From the Venus de Milo to the Mona Lisa to Nude Descending a Staircase, artists have enjoyed painting women. Many of Roy Lichtenstein’s early paintings focused on female heads. Like Lichtenstein, I like the way comic artists depict females in their strips and books, using a line here to define an eyebrow, a line there to scultp a jaw. The sources of two of the paintings below are Mary Worth Sunday pages from the 1960s by Ken Ernst, who really knew how to draw the gals. (I own the original art for both source pages.)
Some people have asked about “Gatewood Cobb,” referred to in the first painting below. Cobb was just another comic character in Mary Worth, but he could have been Rhett Butler as played by Clark Gable. The seemingly negative comment in the second painting about this not being a “cultural capital” was actually said by Mary in the original strip (which I own), but I transposed the word balloon so it could be said by another (and prettier) character.

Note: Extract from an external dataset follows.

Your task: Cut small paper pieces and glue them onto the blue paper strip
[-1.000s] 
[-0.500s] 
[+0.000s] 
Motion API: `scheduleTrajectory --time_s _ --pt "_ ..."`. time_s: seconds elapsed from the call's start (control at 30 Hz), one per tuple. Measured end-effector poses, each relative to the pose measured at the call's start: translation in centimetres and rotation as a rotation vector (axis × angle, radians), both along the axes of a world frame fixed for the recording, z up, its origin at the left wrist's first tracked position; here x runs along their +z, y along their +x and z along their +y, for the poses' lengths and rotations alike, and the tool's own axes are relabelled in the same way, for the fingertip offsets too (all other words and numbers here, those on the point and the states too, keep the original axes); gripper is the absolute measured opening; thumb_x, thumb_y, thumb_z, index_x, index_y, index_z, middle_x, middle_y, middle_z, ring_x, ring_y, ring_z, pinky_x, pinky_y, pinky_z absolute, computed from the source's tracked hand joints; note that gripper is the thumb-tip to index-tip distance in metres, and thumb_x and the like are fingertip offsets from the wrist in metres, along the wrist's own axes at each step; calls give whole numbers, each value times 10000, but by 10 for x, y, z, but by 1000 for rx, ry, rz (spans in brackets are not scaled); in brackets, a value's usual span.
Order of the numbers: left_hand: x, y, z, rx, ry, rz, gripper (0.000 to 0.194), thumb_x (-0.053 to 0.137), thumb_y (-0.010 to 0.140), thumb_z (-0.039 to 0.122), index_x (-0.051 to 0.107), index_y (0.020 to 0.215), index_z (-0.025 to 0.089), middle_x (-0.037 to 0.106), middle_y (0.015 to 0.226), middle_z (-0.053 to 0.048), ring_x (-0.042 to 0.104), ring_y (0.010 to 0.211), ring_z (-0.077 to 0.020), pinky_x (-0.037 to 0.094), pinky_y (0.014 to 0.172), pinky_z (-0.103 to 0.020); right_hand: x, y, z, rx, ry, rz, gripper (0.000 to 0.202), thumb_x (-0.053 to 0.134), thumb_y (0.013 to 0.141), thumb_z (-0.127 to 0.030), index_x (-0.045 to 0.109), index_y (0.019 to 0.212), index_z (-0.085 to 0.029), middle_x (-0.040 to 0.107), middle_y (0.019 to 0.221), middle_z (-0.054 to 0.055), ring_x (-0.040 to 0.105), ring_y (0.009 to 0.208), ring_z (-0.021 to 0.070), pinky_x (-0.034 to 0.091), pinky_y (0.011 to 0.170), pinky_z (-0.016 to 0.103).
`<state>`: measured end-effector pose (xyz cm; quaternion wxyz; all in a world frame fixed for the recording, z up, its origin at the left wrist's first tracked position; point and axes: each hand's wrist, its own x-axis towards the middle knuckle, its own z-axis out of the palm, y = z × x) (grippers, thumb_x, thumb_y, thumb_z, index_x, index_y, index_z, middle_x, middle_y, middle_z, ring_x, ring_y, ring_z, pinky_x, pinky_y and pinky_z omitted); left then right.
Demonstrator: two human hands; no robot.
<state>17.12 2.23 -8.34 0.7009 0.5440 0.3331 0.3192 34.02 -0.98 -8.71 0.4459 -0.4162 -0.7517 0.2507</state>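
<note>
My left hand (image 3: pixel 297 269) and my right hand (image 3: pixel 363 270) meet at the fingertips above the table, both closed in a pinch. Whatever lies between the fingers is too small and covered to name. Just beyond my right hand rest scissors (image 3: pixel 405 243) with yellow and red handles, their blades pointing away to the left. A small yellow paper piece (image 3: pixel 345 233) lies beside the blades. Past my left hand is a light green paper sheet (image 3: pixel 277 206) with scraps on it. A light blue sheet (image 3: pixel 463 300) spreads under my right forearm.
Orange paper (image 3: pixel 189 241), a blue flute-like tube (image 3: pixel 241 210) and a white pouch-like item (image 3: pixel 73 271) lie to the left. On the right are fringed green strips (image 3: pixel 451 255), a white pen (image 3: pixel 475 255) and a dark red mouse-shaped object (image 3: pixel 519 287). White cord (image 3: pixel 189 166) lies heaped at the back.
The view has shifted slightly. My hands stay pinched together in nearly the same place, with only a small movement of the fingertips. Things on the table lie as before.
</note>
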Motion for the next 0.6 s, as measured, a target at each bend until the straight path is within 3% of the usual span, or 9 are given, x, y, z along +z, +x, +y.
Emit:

The woman looking in the mirror, farther right, came from a Lois Lane comic book, but the head is actually April Kane, from Milton Caniff’s Terry and the Pirates, a double “swipe.” Several women who saw this canvas when I was painting it one summer at a studio in Long Beach’s Old School were offended. They though the comment attributed to the woman “sexist.” Others thought it funny. Art need not satisfy everybody.

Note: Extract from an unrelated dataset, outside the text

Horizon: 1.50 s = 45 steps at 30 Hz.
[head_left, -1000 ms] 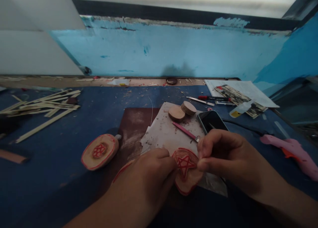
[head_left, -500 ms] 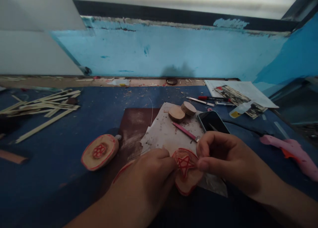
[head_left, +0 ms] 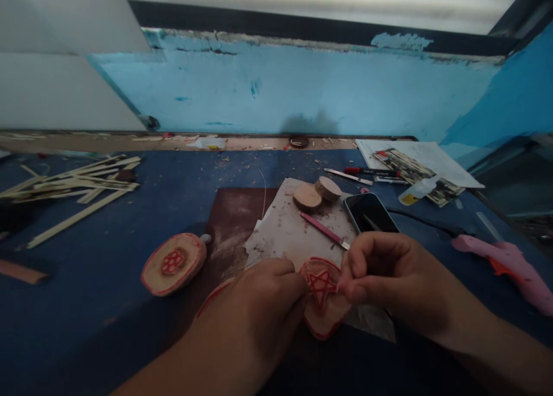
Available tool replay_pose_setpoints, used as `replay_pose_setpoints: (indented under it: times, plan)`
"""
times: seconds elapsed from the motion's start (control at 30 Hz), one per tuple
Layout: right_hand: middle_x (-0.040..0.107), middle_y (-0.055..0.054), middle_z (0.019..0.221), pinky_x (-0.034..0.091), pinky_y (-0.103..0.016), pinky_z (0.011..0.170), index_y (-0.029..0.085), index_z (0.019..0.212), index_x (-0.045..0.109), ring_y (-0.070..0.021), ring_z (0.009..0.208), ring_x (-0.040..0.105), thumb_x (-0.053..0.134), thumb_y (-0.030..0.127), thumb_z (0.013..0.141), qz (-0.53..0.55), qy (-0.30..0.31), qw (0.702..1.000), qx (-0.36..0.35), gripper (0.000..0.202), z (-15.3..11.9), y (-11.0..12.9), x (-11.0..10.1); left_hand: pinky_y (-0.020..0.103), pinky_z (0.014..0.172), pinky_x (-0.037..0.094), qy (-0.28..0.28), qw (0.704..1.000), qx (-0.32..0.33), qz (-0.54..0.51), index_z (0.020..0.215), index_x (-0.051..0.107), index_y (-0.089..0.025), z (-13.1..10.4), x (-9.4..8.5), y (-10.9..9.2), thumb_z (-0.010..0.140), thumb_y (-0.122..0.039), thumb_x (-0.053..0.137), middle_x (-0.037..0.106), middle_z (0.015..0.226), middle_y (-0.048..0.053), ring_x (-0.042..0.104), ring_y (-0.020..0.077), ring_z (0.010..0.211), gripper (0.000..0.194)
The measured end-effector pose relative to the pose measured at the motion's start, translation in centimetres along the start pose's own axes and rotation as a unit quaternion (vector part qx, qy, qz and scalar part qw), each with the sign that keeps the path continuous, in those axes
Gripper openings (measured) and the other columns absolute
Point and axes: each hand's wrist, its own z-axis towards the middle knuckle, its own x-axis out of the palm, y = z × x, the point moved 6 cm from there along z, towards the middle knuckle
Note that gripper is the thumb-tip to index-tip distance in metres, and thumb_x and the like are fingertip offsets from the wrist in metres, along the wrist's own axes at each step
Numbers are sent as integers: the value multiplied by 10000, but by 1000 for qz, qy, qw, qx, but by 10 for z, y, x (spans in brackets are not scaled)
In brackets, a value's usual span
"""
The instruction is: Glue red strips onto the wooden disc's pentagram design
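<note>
A wood slice point(head_left: 325, 322) with a red rim and a red star on its top lies in front of me. My left hand point(head_left: 270, 304) is closed at its left edge, with the fingertips against the slice beside the star. At the star's right point, my right hand point(head_left: 384, 272) pinches thumb and forefinger together; anything between them is too small to make out. Another red-rimmed slice point(head_left: 151, 275) with a red flower-like pattern sits to the left. Part of a further red-edged slice point(head_left: 213, 297) shows behind my left wrist.
Tweezers point(head_left: 324, 230), two plain wood slices point(head_left: 307, 197) and a phone point(head_left: 372, 212) lie beyond my hands on or beside white paper point(head_left: 276, 235). A pink glue gun point(head_left: 514, 266) rests at right. Thin wooden sticks point(head_left: 82, 183) are piled at left.
My right hand's fingertips have shifted slightly left and down, onto the star's right point. The left hand and the slice have stayed in place.
</note>
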Motion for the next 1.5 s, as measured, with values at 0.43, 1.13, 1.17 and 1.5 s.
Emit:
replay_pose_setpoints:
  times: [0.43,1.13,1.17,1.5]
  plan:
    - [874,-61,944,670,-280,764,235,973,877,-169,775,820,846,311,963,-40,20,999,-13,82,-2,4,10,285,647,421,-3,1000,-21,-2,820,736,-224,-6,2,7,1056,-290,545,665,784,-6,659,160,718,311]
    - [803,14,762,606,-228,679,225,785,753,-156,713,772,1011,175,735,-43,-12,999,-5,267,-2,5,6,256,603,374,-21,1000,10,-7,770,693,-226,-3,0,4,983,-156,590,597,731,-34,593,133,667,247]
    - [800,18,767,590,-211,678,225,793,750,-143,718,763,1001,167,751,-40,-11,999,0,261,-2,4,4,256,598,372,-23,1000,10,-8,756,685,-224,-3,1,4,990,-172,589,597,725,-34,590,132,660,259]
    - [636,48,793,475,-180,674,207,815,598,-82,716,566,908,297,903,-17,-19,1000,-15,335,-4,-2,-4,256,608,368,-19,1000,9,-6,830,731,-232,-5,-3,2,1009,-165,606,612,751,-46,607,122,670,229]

GATEWOOD COBB: Acrylic on canvas: 3 feet by 3 feet; wraparound canvas with art (including artist's signature) continuing around the edge. $400.
CULTURAL CAPITAL: Acrylic on canvas: 4 feet by 3 feet; wraparound canvas with art (including artist's signature) continuing around the edge. $500.
GIRL IN THE MIRROR: Acrylic on canvas: 3 feet by 4 feet; wraparound canvas with art (including artist's signature) continuing around the edge. $600.